=== Begin Enclosure ===

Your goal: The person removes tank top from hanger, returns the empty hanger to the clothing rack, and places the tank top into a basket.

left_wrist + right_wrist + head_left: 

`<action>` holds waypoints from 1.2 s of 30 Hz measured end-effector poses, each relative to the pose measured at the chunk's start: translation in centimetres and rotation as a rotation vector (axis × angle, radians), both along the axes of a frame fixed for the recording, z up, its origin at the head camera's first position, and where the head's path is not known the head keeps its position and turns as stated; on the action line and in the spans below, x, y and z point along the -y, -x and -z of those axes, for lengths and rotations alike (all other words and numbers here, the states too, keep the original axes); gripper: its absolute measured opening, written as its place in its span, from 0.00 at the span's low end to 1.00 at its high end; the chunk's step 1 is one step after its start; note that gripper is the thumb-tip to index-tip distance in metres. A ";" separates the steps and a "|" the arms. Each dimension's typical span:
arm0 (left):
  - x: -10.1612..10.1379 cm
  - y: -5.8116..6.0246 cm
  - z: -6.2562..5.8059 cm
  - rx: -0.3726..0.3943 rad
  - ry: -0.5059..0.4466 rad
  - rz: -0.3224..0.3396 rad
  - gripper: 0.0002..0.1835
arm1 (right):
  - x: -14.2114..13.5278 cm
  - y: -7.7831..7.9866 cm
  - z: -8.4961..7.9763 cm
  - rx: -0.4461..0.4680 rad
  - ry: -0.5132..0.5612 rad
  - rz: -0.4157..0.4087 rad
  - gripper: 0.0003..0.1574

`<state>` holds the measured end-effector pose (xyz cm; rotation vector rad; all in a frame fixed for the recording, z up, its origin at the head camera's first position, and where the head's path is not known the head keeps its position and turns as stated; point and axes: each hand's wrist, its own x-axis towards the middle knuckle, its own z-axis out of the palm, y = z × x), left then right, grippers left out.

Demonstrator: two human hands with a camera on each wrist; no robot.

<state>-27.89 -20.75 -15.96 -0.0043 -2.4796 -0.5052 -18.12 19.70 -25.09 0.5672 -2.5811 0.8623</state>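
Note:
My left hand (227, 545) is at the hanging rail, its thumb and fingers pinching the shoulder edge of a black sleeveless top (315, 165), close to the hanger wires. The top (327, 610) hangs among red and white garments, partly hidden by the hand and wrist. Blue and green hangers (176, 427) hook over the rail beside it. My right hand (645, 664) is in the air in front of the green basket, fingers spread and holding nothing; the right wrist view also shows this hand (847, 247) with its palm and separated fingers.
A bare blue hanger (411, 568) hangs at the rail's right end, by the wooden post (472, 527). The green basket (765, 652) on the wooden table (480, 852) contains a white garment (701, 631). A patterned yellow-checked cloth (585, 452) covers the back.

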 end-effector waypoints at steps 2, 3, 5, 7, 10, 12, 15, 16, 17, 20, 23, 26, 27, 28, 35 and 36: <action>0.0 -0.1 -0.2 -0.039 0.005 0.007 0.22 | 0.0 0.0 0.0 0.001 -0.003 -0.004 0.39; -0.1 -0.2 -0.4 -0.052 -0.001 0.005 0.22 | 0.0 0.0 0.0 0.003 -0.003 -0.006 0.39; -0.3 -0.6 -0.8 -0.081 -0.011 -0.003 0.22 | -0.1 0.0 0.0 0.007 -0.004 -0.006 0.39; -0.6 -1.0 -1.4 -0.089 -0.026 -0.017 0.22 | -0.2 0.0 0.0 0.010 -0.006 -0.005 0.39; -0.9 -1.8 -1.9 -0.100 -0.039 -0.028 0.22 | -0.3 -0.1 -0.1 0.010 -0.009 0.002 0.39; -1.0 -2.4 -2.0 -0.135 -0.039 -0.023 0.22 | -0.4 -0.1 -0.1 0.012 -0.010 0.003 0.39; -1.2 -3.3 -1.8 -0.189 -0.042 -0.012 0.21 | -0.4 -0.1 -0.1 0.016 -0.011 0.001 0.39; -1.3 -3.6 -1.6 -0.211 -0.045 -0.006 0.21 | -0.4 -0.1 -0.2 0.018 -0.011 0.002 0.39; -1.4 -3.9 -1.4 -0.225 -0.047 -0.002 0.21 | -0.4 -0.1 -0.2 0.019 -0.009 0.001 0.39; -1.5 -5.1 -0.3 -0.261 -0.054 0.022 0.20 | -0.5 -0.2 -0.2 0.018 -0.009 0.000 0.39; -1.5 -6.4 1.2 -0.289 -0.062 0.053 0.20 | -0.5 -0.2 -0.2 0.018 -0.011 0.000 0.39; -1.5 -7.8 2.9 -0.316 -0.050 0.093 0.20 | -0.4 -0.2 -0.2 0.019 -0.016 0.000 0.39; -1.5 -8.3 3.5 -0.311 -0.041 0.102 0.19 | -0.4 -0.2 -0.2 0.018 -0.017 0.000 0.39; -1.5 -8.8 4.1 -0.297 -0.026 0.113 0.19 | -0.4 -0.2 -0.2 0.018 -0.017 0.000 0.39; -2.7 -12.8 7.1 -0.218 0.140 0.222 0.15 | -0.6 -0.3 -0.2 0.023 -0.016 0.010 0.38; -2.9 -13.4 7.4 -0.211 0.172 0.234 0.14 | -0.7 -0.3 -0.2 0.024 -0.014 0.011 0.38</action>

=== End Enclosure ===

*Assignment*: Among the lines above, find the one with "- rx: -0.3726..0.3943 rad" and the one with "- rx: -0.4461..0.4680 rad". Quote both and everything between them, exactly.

*Solution*:
  - rx: -0.3726..0.3943 rad
  - ry: -0.5059..0.4466 rad
  - rz: -0.3224..0.3396 rad
  - gripper: 0.0002..0.1835
arm1 (right):
  - x: -14.2114..13.5278 cm
  - y: -7.7831..7.9866 cm
  - z: -8.4961..7.9763 cm
  - rx: -0.4461..0.4680 rad

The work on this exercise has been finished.